Downstream Applications
X-Part facilitates part-aware UV unwrapping, mesh retopology, and interactive editing. Decomposing meshes into parts simplifies UV mapping, yielding more compact and semantically meaningful UV layouts. The bounding box-based editing pipeline enables efficient, user-driven asset manipulation.
(Figure 3)
Figure 3: Application examples of X-Part, including bounding box-controlled part generation and improved UV unwrapping via part-based decomposition.
Implementation Considerations
- Architecture: 21 DiT blocks, 512 tokens per part, 2048 tokens for object/part conditions, 50-entry part embedding codebook, MoE for output layers.
- Training: Adam optimizer, $1e-4$ learning rate, gradient clipping, 128 H20 GPUs, 4 days training, semantic feature dropout (0.3), condition dropout (0.1), bounding box augmentation.
- Dataset: 2.3M objects from P3-SAM, remeshed to watertight meshes for robust training pairs.
- Scalability: Supports up to 50 parts per object; inference time increases with part count due to simultaneous processing.
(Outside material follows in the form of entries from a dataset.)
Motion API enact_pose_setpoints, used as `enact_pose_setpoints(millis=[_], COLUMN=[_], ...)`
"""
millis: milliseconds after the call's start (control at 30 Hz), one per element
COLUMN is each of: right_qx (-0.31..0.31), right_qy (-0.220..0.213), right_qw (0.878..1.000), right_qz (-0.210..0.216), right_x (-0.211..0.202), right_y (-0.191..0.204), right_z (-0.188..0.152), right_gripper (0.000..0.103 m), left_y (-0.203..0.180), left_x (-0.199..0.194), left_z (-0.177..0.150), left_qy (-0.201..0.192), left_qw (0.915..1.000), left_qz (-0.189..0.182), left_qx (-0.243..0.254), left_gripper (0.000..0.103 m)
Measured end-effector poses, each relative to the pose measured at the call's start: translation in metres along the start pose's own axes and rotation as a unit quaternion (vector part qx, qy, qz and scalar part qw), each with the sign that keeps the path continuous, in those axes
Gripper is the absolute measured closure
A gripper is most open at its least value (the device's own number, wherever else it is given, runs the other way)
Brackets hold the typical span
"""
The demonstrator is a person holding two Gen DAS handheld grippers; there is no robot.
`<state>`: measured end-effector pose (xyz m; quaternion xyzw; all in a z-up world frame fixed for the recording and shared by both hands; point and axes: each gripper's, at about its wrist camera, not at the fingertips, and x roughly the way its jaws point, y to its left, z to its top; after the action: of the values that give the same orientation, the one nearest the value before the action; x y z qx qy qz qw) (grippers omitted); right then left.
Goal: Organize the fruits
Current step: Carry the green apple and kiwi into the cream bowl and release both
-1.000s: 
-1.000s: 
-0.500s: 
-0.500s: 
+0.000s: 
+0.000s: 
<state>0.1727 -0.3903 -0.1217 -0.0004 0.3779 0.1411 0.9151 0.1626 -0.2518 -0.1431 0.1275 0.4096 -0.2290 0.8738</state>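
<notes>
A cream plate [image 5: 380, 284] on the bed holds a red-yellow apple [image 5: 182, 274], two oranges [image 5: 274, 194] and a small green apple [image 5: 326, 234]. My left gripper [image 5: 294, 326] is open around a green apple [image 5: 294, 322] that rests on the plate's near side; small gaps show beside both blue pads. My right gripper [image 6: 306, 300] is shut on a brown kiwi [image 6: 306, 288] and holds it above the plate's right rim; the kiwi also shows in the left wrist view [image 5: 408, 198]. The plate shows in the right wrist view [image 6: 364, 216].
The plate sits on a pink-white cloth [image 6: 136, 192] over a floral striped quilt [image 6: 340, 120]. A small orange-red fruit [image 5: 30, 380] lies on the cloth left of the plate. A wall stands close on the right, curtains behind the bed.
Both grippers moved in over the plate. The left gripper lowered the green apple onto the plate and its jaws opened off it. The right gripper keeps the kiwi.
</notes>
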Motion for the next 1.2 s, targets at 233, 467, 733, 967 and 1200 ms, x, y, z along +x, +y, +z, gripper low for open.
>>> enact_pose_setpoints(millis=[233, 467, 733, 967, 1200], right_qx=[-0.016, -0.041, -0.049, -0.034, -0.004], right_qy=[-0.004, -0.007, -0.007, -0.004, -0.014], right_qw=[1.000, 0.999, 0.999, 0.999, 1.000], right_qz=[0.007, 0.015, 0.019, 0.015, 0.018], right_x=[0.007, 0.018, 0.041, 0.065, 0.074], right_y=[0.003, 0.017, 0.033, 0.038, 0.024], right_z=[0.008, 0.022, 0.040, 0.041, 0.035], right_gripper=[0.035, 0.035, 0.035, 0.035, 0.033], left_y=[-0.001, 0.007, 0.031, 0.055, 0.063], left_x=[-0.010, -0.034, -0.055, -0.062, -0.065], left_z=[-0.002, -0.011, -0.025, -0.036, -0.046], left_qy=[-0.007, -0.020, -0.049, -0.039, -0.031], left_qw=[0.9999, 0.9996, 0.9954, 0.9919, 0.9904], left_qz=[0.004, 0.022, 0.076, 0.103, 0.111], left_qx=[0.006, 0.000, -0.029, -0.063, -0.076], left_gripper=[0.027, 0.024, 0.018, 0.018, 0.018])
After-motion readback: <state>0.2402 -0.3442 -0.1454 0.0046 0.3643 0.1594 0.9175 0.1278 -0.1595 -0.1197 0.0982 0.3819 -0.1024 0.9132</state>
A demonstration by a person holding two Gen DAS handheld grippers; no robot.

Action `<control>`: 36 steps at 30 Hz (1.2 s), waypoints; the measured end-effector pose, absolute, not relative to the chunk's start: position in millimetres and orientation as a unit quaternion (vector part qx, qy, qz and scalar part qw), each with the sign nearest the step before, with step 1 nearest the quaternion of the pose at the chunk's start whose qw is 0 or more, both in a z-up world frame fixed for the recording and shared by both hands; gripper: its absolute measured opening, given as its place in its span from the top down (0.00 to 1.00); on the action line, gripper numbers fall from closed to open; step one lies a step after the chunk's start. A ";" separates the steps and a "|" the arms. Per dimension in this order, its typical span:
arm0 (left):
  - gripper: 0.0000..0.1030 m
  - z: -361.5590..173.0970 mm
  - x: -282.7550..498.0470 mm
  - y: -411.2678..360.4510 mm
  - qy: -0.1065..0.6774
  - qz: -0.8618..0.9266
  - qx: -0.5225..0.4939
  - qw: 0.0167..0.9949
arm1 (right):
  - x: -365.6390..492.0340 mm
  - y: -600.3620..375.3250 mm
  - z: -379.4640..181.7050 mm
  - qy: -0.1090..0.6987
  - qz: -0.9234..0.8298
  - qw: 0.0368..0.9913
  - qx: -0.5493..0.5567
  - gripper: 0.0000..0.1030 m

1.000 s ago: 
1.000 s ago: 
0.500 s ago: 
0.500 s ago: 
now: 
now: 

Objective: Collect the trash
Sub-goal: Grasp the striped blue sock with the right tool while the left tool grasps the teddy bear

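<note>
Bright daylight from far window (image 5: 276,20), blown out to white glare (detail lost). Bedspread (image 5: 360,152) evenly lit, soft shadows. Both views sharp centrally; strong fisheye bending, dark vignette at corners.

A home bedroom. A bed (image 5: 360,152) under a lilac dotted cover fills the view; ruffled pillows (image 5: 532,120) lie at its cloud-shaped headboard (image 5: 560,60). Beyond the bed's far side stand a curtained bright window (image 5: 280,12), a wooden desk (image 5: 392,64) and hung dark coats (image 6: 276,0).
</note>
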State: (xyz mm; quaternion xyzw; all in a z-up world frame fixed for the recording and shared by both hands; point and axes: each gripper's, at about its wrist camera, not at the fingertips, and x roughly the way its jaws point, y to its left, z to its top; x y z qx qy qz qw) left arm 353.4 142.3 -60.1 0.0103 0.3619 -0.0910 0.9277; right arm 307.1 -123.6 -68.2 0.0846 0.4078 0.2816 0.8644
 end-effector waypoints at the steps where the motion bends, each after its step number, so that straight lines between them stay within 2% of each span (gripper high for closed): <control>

Limitations and Future Directions
X-Part relies solely on geometric and semantic cues, lacking physical regularization, which may restrict its applicability in scenarios requiring physically plausible decomposition. The simultaneous diffusion of all part latents leads to increased inference time for high-part-count objects, posing challenges for real-time applications. Future work may integrate physical priors, optimize inference for scalability, and explore multimodal conditioning (e.g., text, images) for broader controllability.
Conclusion
X-Part establishes a new paradigm for high-fidelity, structure-coherent 3D shape decomposition, combining bounding box prompts and semantic features within a synchronized diffusion framework. The method achieves state-of-the-art geometric quality and controllability, supporting interactive editing and downstream 3D asset creation tasks. Its modular design and robust performance position it as a practical solution for production-ready, editable 3D content pipelines, with potential for further extension to physically-aware and multimodal generative models.